Sneek Scratchett, the Skaven Scribe
The put-upon assistant of Vulscreek.
- Alliterative Name: Sneek Scratchett. In official videos, meanwhile, he's usually referred to as just the Skaven Scribe.
- Canon Foreigner: He's an original character created for the video game.
- The Chew Toy: As a lower-ranking Skaven, he is the primary recipient of Vulscreek's abuse. This abuse ranges from simple insults to being forced to go down into an ancient temple that houses a Verminlord of immense power known as "the Screaming One" who later turns out to be The Great Horned Rat himself.
- The Dog Bites Back: Literally! When ordered to sacrifice his entire clan to summon the Horned Rat, Sneek finally snapped and tore out Vulscreek's throat, sacrificing the Grey Seer's clan instead and becoming one of the favored of the Horned Rat, along with Skrolk and Queek.
- Eye Glasses: Wears one. It's unknown if they're purely for reading, or because the scribe is actually visually impaired.
- Mission Control: Like Vulscreek, he gives the player assignments and other general info.
- Series Mascot: Has been gradually developing into one for Total War: Warhammer II, by MSTing the game's introduction and later narrating the debut trailer for the Laboratory Mode.

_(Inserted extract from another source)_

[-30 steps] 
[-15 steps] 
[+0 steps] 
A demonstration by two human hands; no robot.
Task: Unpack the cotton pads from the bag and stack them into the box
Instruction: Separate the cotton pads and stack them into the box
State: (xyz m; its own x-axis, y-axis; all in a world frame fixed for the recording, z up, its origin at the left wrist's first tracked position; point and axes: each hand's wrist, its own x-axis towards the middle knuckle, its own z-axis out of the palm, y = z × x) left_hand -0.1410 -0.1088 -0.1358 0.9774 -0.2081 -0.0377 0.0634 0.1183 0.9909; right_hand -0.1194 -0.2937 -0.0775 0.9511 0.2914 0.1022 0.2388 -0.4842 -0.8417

- Smarter Than You Look: Not by very much, but he's a good deal more intelligent and learned than a mere "scribe-slave" should be. For starters, he can interpret the arcane markings on the Black Pillar, a prized religious relic of the Horned Rat, and thus has a strong grasp of the prophecy regarding the Great Vortex and the Screaming One. Vulscreek seems impressed enough that he refrains from punishing the scribe and even talks to him more openly about the prophecy, despite heavily implying that a non-grey-seer reading the Pillar is a serious transgression (though he still orders Sneek to flagellate himself for it after the fact).